Frequently Asked Questions

Common clinical questions about ALCAFTADINE vs ACTAHIST, answered by our medical review team.

1. What is the main difference between ALCAFTADINE and ACTAHIST?

ALCAFTADINE is a Ophthalmic Antihistamine that works by Selective histamine H1 receptor antagonist; inhibits histamine release from mast cells and reduces ocular itch associated with allergic conjunctivitis.. ACTAHIST is a Antihistamine that works by Antihistamine; binds to histamine H1 receptors, blocking the effects of histamine; also exhibits anticholinergic and mild sedative properties.. They differ in pharmacokinetic profiles, FDA-approved indications, and side effect profiles.

2. Which is stronger: ALCAFTADINE or ACTAHIST?

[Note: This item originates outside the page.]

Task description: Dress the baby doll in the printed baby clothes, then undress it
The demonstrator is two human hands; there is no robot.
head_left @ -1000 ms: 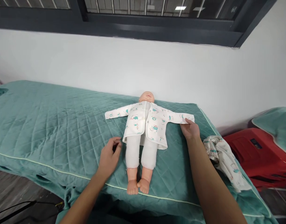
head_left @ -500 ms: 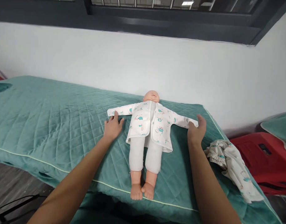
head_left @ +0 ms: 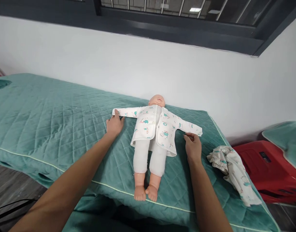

Potency comparisons between ALCAFTADINE and ACTAHIST depend on the specific clinical indication. These are agents from distinct pharmacological classes and are not directly interchangeable by dose. A physician or clinical pharmacist should guide any therapeutic switching decisions.

3. What is the standard dosing for ALCAFTADINE vs ACTAHIST?

The standard adult dose of ALCAFTADINE is: 1 drop of 0.25% ophthalmic solution in each affected eye twice daily.. The standard adult dose of ACTAHIST is: 1.34 mg (one capsule) orally twice daily.. Dosing should always be individualized based on indication, renal and hepatic function, age, and other patient factors.

4. Can you take ALCAFTADINE and ACTAHIST together?

No direct drug-drug interaction has been formally documented between ALCAFTADINE and ACTAHIST in current clinical databases. However, individual patient risk factors including other medications, organ function, and comorbidities should always be evaluated by a qualified healthcare provider.

5. Are ALCAFTADINE and ACTAHIST safe during pregnancy?

The maternal-fetal safety profiles differ. ALCAFTADINE is classified as Category C. Alcaftadine is classified as Pregnancy Category B. Animal studies have not demonstrated teratogenic effects at doses up to 2400 times the human ocular dose. There are no adequate a. ACTAHIST is classified as Category C. ACTAHIST (brompheniramine/phenylephrine) pregnancy category C. Inadequate human data; animal studies show no malformations at therapeutic doses. First trimester: theoretical risk f. Always consult a maternal-fetal medicine specialist before taking either drug during pregnancy or lactation.